Out-of-process orchestration for Claude Code

We've been building Claudeverse, a tool for running multiple Claude Code agents in parallel. The longer we worked on it, the clearer it got that a cluster of unrelated-looking complaints about Claude Code all trace back to one architectural decision — and that decision is worth writing down.

The symptoms

Skim the anthropics/claude-code issue tracker and you'll find variations of the same frustration:

Subagent output overflows the parent and crashes the session. #23463: seven parallel subagents, ~150K characters of results, "8 consecutive 'Prompt is too long' errors with zero recovery mechanism." The session freezes and the work is gone.
Subagents share one token budget. #10212: "all sub-agents share the parent session's 200K token budget." Run five, starve all five.
The orchestrator pattern is structurally blocked. #46424: "Only the top-level REPL can call Agent()." A subagent can't coordinate its own children.
Restarts wipe everything. #39663 and #43696: a multi-hour debugging session, gone on restart; --continue and --resume don't bring the context back.
Parallel sessions fight over the working tree. #52051: two sessions on one repo "step on each other's working tree." The community is already building worktree-juggling tools around this (Gwt-Claude on HN).

These read like five different bugs. They're closer to one.

The common cause

In Claude Code, the orchestrator is an agent. The thing that decides to spawn subagents is itself a turn in a Claude session. So everything the orchestrator coordinates lives inside its process, its context window, its working directory, and its session lifetime:

Subagent results come back into the parent's context — so enough of them overflow it.
Subagents draw on the parent's token budget — so they compete for it.
Only the top-level REPL can dispatch — so hierarchy is impossible.
State lives in the session — so a restart is a wipe.
Every agent shares the one checkout — so parallel agents collide.

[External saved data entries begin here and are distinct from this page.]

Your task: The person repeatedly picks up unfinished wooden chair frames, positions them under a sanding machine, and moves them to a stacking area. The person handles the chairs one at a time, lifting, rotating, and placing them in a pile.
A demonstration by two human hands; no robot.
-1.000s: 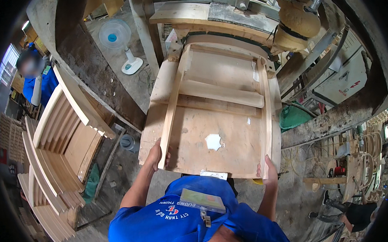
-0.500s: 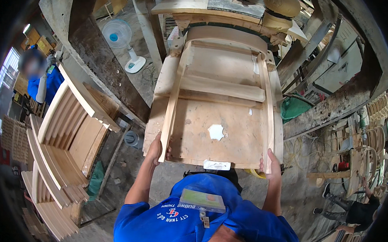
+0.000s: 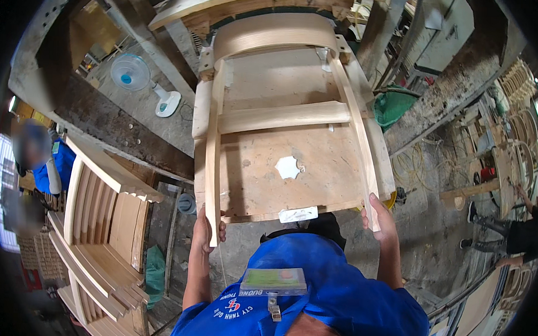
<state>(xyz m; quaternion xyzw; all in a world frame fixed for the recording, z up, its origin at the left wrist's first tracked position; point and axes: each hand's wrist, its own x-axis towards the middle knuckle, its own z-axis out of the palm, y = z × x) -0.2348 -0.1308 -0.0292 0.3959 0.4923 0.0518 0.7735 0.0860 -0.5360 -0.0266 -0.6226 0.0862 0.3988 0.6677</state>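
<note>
A pale wooden chair frame (image 3: 213,159) stretches away from me, with two long side posts, a curved top rail (image 3: 275,35) at the far end and a crossbar (image 3: 283,118) between the posts. My left hand (image 3: 202,231) is closed round the near end of the left post. The near end of the right post is gripped by my right hand (image 3: 382,220). Under the frame lies a flat wooden board (image 3: 253,194) with a white patch (image 3: 288,167) on it. Wooden blocks (image 3: 207,63) stand on the board outside the posts near the top rail.
Stacked curved wooden parts (image 3: 98,220) stand at my left, with a person in blue (image 3: 56,165) beyond. A white fan (image 3: 131,72) is on the floor past a steel beam (image 3: 126,141). A green bag (image 3: 395,107) hangs at right. Another person (image 3: 521,236) is far right.
The chair frame looks raised off the board, its top rail larger and higher in view, with both hands still on the posts. The whole view has also shifted.
</note>
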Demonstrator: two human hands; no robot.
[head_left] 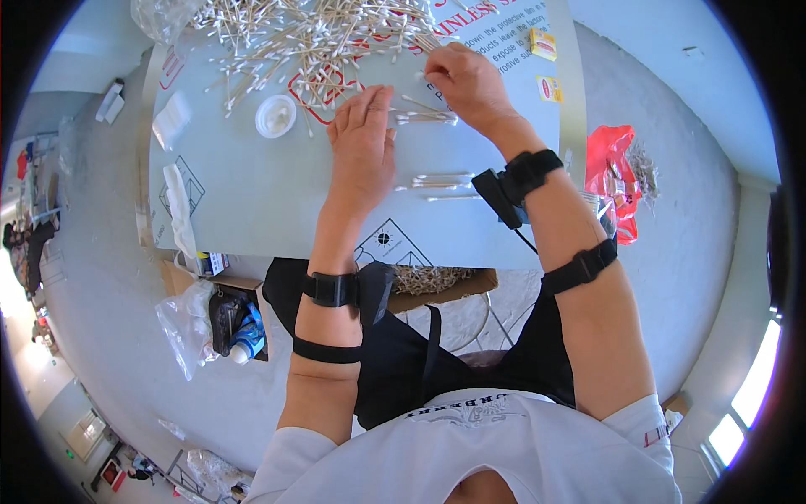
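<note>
A large loose heap of cotton swabs (294,42) with white tips and pale sticks covers the far part of the table. My left hand (363,151) lies at the near edge of this heap, fingers stretched forward and held close together. To its right, my right hand (470,84) is closed, its fingers curled in beside some swabs at the heap's right end. Whatever its fingertips hold is hidden. Between and below the hands lies a small row of swabs (426,118). Nearer to me is another small group of swabs (441,181), lying roughly parallel.
A round white lid or dish (275,116) sits left of my left hand. White strips (179,210) lie along the table's left side. Two small yellow packets (543,44) rest at the far right. A red bag (611,168) stands beyond the right edge; a box of swabs (432,284) is below the near edge.
</note>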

It's not that any one of these was designed wrong. It's that putting the orchestrator inside an agent collapses them into the same problem: the coordinator and the work it coordinates have no isolation from each other.

Moving the orchestrator out

The alternative we landed on: the orchestrator is not an agent. It's a separate process that spawns Claude Code agents as child subprocesses and coordinates them from the outside. Our architecture is designed around that split, and it's what makes the five symptoms decomposable:

Context isolation. Each agent runs as its own Claude CLI process with its own session context. A subagent's output is captured by the orchestrator process — it doesn't get concatenated into a parent agent's prompt. One agent filling its context is one agent's problem, not a session-wide crash.

Separate context windows. Because each agent is its own process and its own session, agents aren't dividing one session's context window between them. (That's isolation at the process level — not a claim about how your Claude account's quota behaves, which isn't ours to change.)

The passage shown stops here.